Something magical is happening.

I don’t know why this surprises me because it’s a recurring event every year.

My students are reading.

And enjoying it.

They are selecting books they never thought they would read, and they are finishing them.

These aren’t little books either.

They are two, three, and four hundred pages.

They aren’t middle school books but every bit high school level.

Oh sure, my students started out reading the smaller ones, but it didn’t take long for the allure of the pretty covers, enticing plot descriptions on the back covers, and my book talks to lure them in.

I started a new thing this year.  I’ve begun taking pictures of my kids with the books they finish.

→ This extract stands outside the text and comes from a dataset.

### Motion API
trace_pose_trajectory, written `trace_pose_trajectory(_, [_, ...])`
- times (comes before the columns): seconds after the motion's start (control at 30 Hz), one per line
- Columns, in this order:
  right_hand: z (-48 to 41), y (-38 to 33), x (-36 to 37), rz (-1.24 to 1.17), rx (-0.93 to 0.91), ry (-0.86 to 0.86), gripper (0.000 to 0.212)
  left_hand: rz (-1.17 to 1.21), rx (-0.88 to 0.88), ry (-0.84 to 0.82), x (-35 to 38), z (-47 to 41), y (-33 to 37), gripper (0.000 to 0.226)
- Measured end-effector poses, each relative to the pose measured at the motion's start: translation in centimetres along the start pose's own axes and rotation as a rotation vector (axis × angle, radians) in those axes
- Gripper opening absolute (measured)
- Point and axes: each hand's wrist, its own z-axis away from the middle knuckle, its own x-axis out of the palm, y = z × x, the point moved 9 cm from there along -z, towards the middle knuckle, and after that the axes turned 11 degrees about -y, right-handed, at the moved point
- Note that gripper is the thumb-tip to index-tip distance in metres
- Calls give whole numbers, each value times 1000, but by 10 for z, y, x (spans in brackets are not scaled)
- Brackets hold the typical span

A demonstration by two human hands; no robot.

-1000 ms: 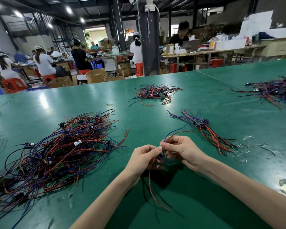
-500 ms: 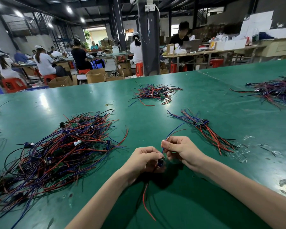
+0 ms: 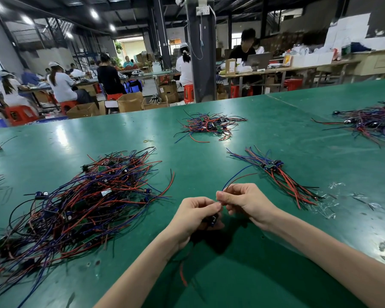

A few have been shy, yet they always comply.

Here are a few from this past week…

These aren’t my Honors babies, y’all.

These are my struggling readers.

They are reading books about very mature topics…drug addiction, brain injuries, and school shootings.

They are reading books that feed their imaginations and challenge their thinking about society.

The young man who read Crank wanted to give up a few times.  I encouraged him to push on.  By the time he started getting tired, he was nearly finished, and I wanted him to experience the joy of finishing something.

On Friday, when he finished, he told me, “I didn’t like the way the book ended.”  We then had a discussion about what he’d said.

Progress, y’all.  He’d invested himself in the book and made connections…enough to form a judgment about the plot.

There are so many tough things about teaching…so many things that cause me angst.

The scale tips, though, when I get to walk alongside my precious charges as they explore new worlds…choose books they never thought they would enjoy…express feelings of shock and joy as characters make choices they agree or disagree with.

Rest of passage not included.